Федеринг сердито запыхтел:
— Слыхал я об этом типе, и плевать мне на то, какие там у него условия жизни! То, что он у вас служит, — это вопиющее безобразие и несправедливость, если хотите знать: какой-нибудь белый молодой ученый трудился, ночей недосыпал в надежде получить потом хорошее место, — а тут, оказывается, на это место уже уселся хитростью и обманом какой-то грязный, толстый негр! Да неужели вы можете спокойно смотреть на это? А возьмите хоть этого черномазого метрдотеля! Нет того, чтобы скромно заметить Глену: «Пожалуйста, хозяин, не зовите меня „мистер“, а то мне неловко перед белыми господами!» Как же, дожидайся! Это вы, янки…
И тут он вставил, так-таки вставил классическую фразу южан: «Я, знаете ли, до двенадцати лет все думал, что янки дурень — одно слово».
— Вы, янки, разбаловали его, и теперь с ним не сладить, пока не приласкаешь его черную шкуру хорошим кнутом.
Вспышку Нийла предотвратило восклицание Люциана:
— Ох, не говорите вы, как южный сенатор!
— А чем вам не угодили южные сенаторы? Может, они, конечно, народ и неотесанный, но уж в этом вопросе всегда говорят дело! Да! Я вот слышал, что у дочки нашего метрдотеля муж зубной врач! Можете вы себе представить — ниггер своими черными пальцами копается у людей во рту! Да его надо гнать в три шеи из города. Именно гнать, и когда-нибудь мы этим займемся. Вот увидите, ребята, вы еще скажете спасибо, что нашелся человек, который надоумил вас принять кой-какие меры, пока негры не затеяли беспорядков!
Нийл задыхался.
«Будь прокляты все белые, все до одного! Когда же я заговорю наконец? Когда я откроюсь?»
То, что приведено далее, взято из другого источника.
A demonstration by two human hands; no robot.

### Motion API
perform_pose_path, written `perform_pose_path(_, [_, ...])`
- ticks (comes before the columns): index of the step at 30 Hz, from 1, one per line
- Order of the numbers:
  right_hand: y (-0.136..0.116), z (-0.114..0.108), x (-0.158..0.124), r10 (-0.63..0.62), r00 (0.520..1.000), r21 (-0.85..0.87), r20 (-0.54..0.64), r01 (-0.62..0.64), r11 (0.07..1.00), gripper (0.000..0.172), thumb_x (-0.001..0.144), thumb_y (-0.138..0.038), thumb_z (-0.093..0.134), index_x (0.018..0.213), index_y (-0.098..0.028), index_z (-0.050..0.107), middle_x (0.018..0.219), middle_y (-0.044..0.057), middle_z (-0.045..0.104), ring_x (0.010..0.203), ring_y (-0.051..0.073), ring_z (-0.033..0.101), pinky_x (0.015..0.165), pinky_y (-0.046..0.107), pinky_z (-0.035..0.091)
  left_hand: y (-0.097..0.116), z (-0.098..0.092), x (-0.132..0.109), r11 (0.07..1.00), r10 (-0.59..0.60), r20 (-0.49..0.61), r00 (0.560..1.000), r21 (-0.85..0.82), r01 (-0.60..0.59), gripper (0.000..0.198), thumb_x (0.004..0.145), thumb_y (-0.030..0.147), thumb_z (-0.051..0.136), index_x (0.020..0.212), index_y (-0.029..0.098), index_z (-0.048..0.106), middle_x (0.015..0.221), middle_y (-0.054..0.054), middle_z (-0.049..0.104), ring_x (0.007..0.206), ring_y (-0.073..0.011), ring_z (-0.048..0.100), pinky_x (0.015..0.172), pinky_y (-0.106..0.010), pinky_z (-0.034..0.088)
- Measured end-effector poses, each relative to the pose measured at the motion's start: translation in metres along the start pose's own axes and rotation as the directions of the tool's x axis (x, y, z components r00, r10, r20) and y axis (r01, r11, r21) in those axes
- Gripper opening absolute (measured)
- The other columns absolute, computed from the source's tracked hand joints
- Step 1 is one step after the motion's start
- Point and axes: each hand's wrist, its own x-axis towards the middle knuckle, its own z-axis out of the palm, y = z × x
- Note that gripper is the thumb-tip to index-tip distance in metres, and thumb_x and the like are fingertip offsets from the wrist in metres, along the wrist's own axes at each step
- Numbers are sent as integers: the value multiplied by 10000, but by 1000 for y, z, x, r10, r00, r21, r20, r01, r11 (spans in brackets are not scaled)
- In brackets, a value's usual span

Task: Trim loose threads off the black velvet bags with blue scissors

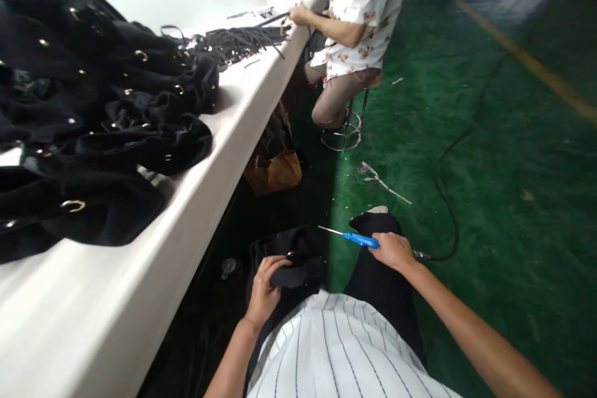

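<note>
On my lap lies a black fabric piece point(303, 270) with a small shiny metal fitting, and my left hand point(265, 289) is closed on its near edge. My right hand point(394, 250) grips a blue air blow gun point(361, 240) over my right thigh. Its thin metal nozzle points left towards the fabric and stays apart from it. A dark hose point(448, 199) runs from the back of the gun across the floor. To my left, a big heap of black fabric pieces point(107, 87) with gold-coloured eyelets is piled on the white table.
A white table point(219, 183) runs along my left, bearing black straps point(237, 40) with metal parts farther off. A co-worker point(359, 18) sits on a metal stool point(347, 134) there, handling a strap. A brown paper bag point(275, 173) and scraps point(385, 183) lie on the green floor.
</note>
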Motion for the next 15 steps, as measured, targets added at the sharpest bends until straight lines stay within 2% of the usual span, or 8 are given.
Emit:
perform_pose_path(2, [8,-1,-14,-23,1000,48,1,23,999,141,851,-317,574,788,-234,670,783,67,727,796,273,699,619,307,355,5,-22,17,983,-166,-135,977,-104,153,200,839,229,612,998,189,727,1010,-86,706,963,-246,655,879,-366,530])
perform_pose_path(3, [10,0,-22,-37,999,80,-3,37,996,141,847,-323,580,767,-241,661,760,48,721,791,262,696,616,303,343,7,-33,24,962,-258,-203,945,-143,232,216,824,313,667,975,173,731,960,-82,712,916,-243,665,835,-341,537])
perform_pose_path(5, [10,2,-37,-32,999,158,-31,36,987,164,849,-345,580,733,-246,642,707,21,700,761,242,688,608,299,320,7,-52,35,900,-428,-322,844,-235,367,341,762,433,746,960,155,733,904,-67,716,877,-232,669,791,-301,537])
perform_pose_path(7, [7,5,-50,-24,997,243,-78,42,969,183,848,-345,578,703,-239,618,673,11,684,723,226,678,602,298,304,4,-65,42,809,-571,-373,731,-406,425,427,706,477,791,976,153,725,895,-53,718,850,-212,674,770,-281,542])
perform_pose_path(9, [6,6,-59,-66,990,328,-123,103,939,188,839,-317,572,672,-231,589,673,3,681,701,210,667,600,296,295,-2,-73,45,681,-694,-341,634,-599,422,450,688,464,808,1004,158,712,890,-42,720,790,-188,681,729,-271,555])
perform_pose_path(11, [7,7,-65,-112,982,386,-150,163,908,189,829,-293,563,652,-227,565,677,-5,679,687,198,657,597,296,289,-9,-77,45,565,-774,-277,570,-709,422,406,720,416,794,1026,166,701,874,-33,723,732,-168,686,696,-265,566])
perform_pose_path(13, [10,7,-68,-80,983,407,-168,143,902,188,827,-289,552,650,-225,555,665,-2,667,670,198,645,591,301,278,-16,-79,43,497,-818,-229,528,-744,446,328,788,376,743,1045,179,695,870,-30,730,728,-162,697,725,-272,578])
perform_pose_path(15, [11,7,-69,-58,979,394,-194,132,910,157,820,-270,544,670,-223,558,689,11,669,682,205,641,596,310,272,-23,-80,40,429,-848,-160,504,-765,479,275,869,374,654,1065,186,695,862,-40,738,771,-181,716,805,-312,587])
А дядюшка Бодэшес-Федеринг продолжал:
— Было время, и мы у себя на Юге держали в ресторанах цветных лакеев, да не таких вот, а вежливых, которые каждому белому говорили «сэр», даже если это был ночной сторож, — и то пришлось их повыгонять и заменить белыми официантками, потому что эти угольщики разлагались, слушая, как образованные негры за столиками толкуют про «расовые преследования», — все чушь и небылицы, понятно. Перевешал бы я всех тех любителей соваться не в свое дело, которые подговаривают ниггеров поступать в колледжи, — и признайтесь, Файрлок, что в глубине души вы согласны со мной.